Раздражение внутри него уступает место злости. Ему хочется оборвать ее монолог, закончить разговор и провалиться поскорее обратно в ту пропасть, что забвением наполняет его по ночам, оставляя все настоящие ужасы позади. Но он молчит, еще крепче прижимая ее худенькое тело к себе, чувствуя ее груди своей грудью. Ее сердце бьется быстро, часто, громко. Так бьется в последние секунды жизни курица, исполняя свой последний танец уже обезглавленная. Жена смотрит на него. В ее глазах ночь. Бездонная и беспощадная. Его молчание она принимает за согласие.

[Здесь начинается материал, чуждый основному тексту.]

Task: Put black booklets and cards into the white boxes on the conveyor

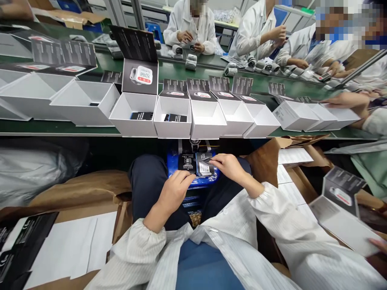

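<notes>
While two open boxes (pixel 172 129) hold leaflets (pixel 141 116), three rightward show none; the right hand (pixel 231 167) pinches a booklet (pixel 203 166), the left hand (pixel 173 191) curls loosely, its hold unclear.

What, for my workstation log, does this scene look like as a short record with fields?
Left hand: nearest the black printed leaflets; contact unclear
Right hand: fingers at the edge of the grey printed leaflets
Under both stacks: blue plastic surface
Green bench: row of white boxes, many open, dark inserts visible in some
Across the bench: people in white coats
Lower right: another open white box, lid raised
</notes>
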`<state>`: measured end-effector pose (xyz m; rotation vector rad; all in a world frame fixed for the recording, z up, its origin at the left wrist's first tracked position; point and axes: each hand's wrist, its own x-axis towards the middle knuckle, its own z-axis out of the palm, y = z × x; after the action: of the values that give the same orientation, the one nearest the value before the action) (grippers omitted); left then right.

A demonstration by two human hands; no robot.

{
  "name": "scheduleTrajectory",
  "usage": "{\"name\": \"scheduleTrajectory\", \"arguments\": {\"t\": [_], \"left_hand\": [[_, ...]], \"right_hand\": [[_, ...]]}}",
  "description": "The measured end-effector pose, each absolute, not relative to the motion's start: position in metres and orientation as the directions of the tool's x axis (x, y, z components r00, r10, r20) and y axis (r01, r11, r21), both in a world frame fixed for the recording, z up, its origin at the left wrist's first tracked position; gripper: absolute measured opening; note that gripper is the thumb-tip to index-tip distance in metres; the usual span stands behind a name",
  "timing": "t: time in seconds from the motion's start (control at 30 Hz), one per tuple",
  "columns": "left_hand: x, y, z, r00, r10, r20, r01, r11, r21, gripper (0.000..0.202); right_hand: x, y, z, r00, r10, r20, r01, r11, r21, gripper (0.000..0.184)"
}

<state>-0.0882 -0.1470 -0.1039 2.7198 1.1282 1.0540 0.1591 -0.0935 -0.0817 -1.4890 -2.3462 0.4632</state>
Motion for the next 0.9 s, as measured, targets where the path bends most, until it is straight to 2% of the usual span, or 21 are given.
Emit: {"name": "scheduleTrajectory", "arguments": {"t": [0.1,0.2,0.3,0.37,0.43,0.5,0.57,0.63,0.7,0.77,0.87,0.9], "left_hand": [[-0.076,-0.141,-0.07,0.442,0.577,0.687,0.594,-0.762,0.258,0.026],[-0.069,-0.13,-0.028,0.304,0.478,0.824,0.53,-0.804,0.27,0.036],[-0.074,-0.115,-0.013,0.109,0.41,0.905,0.551,-0.783,0.288,0.04],[-0.08,-0.104,-0.031,0.115,0.488,0.865,0.565,-0.749,0.347,0.03],[-0.086,-0.094,-0.067,0.286,0.658,0.697,0.598,-0.691,0.406,0.027],[-0.09,-0.089,-0.107,0.474,0.788,0.393,0.689,-0.609,0.392,0.04],[-0.091,-0.087,-0.138,0.498,0.863,0.088,0.812,-0.499,0.304,0.066],[-0.09,-0.086,-0.156,0.466,0.876,-0.122,0.875,-0.437,0.208,0.081],[-0.089,-0.084,-0.162,0.445,0.872,-0.203,0.895,-0.422,0.146,0.081],[-0.089,-0.081,-0.165,0.456,0.87,-0.188,0.89,-0.441,0.118,0.078],[-0.094,-0.077,-0.172,0.495,0.861,-0.12,0.868,-0.486,0.098,0.074],[-0.097,-0.076,-0.176,0.502,0.86,-0.091,0.864,-0.495,0.09,0.072]], "right_hand": [[0.146,-0.123,-0.034,-0.501,0.82,0.276,0.707,0.572,-0.417,0.024],[0.133,-0.137,0.01,-0.596,0.668,0.445,0.651,0.727,-0.219,0.025],[0.133,-0.108,0.034,-0.529,0.558,0.639,0.727,0.686,0.003,0.025],[0.138,-0.073,0.039,-0.483,0.561,0.672,0.797,0.6,0.072,0.026],[0.143,-0.044,0.037,-0.483,0.615,0.623,0.831,0.547,0.104,0.029],[0.143,-0.035,0.025,-0.514,0.64,0.571,0.82,0.562,0.109,0.029],[0.138,-0.045,0.001,-0.555,0.637,0.536,0.784,0.616,0.079,0.027],[0.13,-0.062,-0.034,-0.619,0.661,0.425,0.742,0.67,0.039,0.021],[0.125,-0.074,-0.076,-0.66,0.714,0.233,0.74,0.672,0.037,0.016],[0.123,-0.08,-0.111,-0.642,0.763,0.073,0.766,0.638,0.074,0.024],[0.127,-0.084,-0.141,-0.626,0.779,-0.025,0.767,0.622,0.158,0.006],[0.129,-0.085,-0.144,-0.631,0.776,-0.026,0.76,0.624,0.182,0.01]]}}
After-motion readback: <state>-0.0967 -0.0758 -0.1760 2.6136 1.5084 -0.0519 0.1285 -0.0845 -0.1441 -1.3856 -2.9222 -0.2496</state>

— Мне приснился конец света. Конец всего, понимаешь? Господь решил закончить всю эту мерзость и… Боже… — она стонет, прерывается, но тотчас же одергивает себя и продолжает: — В этом сне…у меня не было лица… Нет, не так, я была не я, так правильно. Я была молодой совсем девчонкой, и… там не было тебя. И сына. Будто бы ранним утром, в субботу, я вместе с приятелями собираюсь сплавляться по реке на байдарках. Вниз по реке, к порогам. Андрей, я же никогда в жизни не плавала на лодке…а тут… И вот мы идем вдоль реки. Раннее утро, солнце только восходит. И когда оно показалось из–за реки, я увидела… Солнце было огромным. И оно… застыло над рекой, буквально над водой. Тот край его, что почти касался воды, был… коричневым… Серовато–коричневым. И свет, утренний свет был… таким… черт, я не знаю… будто смотришь на мир сквозь саван. Все выцвело, как на старых снимках, приобрело неправильные контуры, жирные очертания, свет был… Гнилой.